■ Work to be completed
The answer is all of the data, repeated exactly.

■ Record extracts
################
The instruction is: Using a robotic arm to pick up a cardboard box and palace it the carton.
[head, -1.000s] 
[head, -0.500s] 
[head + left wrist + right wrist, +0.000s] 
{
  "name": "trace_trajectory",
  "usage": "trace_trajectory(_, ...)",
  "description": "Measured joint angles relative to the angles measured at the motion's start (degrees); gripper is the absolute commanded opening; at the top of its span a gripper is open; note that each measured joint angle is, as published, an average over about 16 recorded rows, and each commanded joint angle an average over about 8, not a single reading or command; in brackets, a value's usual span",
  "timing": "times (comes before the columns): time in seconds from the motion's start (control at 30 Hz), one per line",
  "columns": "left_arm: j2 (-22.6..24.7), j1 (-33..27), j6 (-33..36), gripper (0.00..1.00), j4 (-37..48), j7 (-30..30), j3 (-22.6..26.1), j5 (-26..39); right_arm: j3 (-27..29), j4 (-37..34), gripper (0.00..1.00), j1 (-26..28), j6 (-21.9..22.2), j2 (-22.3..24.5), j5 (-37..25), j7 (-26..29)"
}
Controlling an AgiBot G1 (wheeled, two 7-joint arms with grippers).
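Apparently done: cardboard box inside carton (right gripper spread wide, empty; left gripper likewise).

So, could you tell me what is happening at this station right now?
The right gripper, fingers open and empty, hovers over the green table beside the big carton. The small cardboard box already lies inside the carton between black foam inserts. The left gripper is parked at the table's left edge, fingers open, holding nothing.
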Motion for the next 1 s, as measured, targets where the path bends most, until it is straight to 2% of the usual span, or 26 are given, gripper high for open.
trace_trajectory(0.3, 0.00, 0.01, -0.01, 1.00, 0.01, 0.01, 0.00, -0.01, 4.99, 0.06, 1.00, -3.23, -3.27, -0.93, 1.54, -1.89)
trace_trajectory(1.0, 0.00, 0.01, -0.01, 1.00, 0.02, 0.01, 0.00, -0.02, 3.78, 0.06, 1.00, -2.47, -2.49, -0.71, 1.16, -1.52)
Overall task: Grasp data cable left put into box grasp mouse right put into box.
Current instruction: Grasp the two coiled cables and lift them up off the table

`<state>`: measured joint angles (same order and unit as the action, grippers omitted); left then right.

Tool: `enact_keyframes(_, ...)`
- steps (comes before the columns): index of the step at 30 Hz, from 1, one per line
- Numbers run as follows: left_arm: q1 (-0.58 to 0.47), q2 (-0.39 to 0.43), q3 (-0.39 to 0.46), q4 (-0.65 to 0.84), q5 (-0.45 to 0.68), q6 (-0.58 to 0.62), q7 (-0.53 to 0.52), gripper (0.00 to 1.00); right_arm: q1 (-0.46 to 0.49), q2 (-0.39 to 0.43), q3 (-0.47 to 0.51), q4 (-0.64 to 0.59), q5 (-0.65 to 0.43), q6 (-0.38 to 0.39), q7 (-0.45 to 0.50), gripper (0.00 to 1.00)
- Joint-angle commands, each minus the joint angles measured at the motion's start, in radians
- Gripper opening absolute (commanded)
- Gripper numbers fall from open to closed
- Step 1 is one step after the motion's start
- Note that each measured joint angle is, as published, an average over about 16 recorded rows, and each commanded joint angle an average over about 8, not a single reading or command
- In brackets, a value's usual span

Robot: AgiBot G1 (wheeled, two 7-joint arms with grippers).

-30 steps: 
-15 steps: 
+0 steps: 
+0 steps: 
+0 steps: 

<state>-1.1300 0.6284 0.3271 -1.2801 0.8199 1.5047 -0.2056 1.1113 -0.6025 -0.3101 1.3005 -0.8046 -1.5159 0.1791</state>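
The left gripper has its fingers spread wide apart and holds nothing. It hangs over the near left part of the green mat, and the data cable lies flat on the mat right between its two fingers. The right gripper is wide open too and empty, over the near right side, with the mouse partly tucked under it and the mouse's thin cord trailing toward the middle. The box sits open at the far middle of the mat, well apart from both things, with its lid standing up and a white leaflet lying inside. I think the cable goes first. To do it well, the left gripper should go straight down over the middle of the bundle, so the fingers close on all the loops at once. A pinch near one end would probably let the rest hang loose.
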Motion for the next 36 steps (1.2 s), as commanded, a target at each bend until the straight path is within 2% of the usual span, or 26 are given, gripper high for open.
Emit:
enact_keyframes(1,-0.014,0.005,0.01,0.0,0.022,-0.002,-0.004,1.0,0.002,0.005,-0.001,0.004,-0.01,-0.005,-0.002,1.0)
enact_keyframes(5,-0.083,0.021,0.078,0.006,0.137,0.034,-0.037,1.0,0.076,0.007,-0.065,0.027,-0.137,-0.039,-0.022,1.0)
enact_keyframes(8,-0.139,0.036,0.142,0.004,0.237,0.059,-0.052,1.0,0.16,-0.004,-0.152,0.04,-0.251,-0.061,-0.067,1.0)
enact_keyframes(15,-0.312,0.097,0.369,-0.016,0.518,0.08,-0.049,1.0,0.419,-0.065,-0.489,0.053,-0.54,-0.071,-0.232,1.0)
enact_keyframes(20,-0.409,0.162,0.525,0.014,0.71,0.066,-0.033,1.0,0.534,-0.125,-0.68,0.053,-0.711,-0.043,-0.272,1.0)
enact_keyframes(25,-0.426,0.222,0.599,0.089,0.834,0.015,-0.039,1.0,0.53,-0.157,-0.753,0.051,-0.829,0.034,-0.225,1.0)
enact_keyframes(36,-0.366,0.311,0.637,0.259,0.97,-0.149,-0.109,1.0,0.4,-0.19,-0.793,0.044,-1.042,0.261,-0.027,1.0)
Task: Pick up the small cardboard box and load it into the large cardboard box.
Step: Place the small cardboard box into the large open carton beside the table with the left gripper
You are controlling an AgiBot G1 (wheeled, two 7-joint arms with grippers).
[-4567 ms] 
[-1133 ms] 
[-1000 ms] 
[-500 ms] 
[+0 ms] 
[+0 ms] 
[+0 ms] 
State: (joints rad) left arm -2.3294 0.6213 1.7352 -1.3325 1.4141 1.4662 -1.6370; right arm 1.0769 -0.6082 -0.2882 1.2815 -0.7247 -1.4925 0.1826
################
■ Answer space
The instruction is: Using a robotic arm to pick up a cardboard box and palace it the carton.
[head, -1.000s] 
[head, -0.500s] 
[head + left wrist + right wrist, +0.000s] 
{
  "name": "trace_trajectory",
  "usage": "trace_trajectory(_, ...)",
  "description": "Measured joint angles relative to the angles measured at the motion's start (degrees); gripper is the absolute commanded opening; at the top of its span a gripper is open; note that each measured joint angle is, as published, an average over about 16 recorded rows, and each commanded joint angle an average over about 8, not a single reading or command; in brackets, a value's usual span",
  "timing": "times (comes before the columns): time in seconds from the motion's start (control at 30 Hz), one per line",
  "columns": "left_arm: j2 (-22.6..24.7), j1 (-33..27), j6 (-33..36), gripper (0.00..1.00), j4 (-37..48), j7 (-30..30), j3 (-22.6..26.1), j5 (-26..39); right_arm: j3 (-27..29), j4 (-37..34), gripper (0.00..1.00), j1 (-26..28), j6 (-21.9..22.2), j2 (-22.3..24.5), j5 (-37..25), j7 (-26..29)"
}
Controlling an AgiBot G1 (wheeled, two 7-joint arms with grippers).
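Apparently done: cardboard box inside carton (right gripper spread wide, empty; left gripper likewise).

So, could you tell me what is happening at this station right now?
The right gripper, fingers open and empty, hovers over the green table beside the big carton. The small cardboard box already lies inside the carton between black foam inserts. The left gripper is parked at the table's left edge, fingers open, holding nothing.
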Motion for the next 1 s, as measured, targets where the path bends most, until it is straight to 2% of the usual span, or 26 are given, gripper high for open.
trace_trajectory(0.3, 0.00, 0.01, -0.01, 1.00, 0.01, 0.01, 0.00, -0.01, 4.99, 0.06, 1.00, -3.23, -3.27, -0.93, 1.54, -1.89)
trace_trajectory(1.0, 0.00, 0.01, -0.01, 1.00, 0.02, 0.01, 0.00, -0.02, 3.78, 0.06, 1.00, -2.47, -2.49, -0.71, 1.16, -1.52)
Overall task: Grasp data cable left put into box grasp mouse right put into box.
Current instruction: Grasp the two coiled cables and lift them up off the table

`<state>`: measured joint angles (same order and unit as the action, grippers omitted); left then right.

Tool: `enact_keyframes(_, ...)`
- steps (comes before the columns): index of the step at 30 Hz, from 1, one per line
- Numbers run as follows: left_arm: q1 (-0.58 to 0.47), q2 (-0.39 to 0.43), q3 (-0.39 to 0.46), q4 (-0.65 to 0.84), q5 (-0.45 to 0.68), q6 (-0.58 to 0.62), q7 (-0.53 to 0.52), gripper (0.00 to 1.00); right_arm: q1 (-0.46 to 0.49), q2 (-0.39 to 0.43), q3 (-0.47 to 0.51), q4 (-0.64 to 0.59), q5 (-0.65 to 0.43), q6 (-0.38 to 0.39), q7 (-0.45 to 0.50), gripper (0.00 to 1.00)
- Joint-angle commands, each minus the joint angles measured at the motion's start, in radians
- Gripper opening absolute (commanded)
- Gripper numbers fall from open to closed
- Step 1 is one step after the motion's start
- Note that each measured joint angle is, as published, an average over about 16 recorded rows, and each commanded joint angle an average over about 8, not a single reading or command
- In brackets, a value's usual span

Robot: AgiBot G1 (wheeled, two 7-joint arms with grippers).

-30 steps: 
-15 steps: 
+0 steps: 
+0 steps: 
+0 steps: 

<state>-1.1300 0.6284 0.3271 -1.2801 0.8199 1.5047 -0.2056 1.1113 -0.6025 -0.3101 1.3005 -0.8046 -1.5159 0.1791</state>
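The left gripper has its fingers spread wide apart and holds nothing. It hangs over the near left part of the green mat, and the data cable lies flat on the mat right between its two fingers. The right gripper is wide open too and empty, over the near right side, with the mouse partly tucked under it and the mouse's thin cord trailing toward the middle. The box sits open at the far middle of the mat, well apart from both things, with its lid standing up and a white leaflet lying inside. I think the cable goes first. To do it well, the left gripper should go straight down over the middle of the bundle, so the fingers close on all the loops at once. A pinch near one end would probably let the rest hang loose.
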Motion for the next 36 steps (1.2 s), as commanded, a target at each bend until the straight path is within 2% of the usual span, or 26 are given, gripper high for open.
Emit:
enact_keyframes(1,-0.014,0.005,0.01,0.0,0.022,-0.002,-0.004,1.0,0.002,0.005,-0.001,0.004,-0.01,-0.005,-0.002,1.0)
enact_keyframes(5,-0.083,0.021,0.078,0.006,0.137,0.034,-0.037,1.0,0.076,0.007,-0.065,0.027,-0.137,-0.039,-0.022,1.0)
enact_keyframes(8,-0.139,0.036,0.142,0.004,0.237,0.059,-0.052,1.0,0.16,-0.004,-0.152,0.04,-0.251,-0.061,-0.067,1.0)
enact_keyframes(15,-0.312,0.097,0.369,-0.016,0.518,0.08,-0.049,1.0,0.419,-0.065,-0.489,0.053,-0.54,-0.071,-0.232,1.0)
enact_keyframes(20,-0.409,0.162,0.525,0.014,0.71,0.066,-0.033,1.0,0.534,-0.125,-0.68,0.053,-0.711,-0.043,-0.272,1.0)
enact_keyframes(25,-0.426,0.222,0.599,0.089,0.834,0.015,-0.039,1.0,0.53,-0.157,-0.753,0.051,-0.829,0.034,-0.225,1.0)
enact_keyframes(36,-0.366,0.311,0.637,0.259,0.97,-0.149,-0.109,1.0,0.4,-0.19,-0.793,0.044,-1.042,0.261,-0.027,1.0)
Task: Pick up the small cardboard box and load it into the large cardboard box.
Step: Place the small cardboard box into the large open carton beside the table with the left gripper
You are controlling an AgiBot G1 (wheeled, two 7-joint arms with grippers).
[-4567 ms] 
[-1133 ms] 
[-1000 ms] 
[-500 ms] 
[+0 ms] 
[+0 ms] 
[+0 ms] 
State: (joints rad) left arm -2.3294 0.6213 1.7352 -1.3325 1.4141 1.4662 -1.6370; right arm 1.0769 -0.6082 -0.2882 1.2815 -0.7247 -1.4925 0.1826

Nothing more will be written for this answer.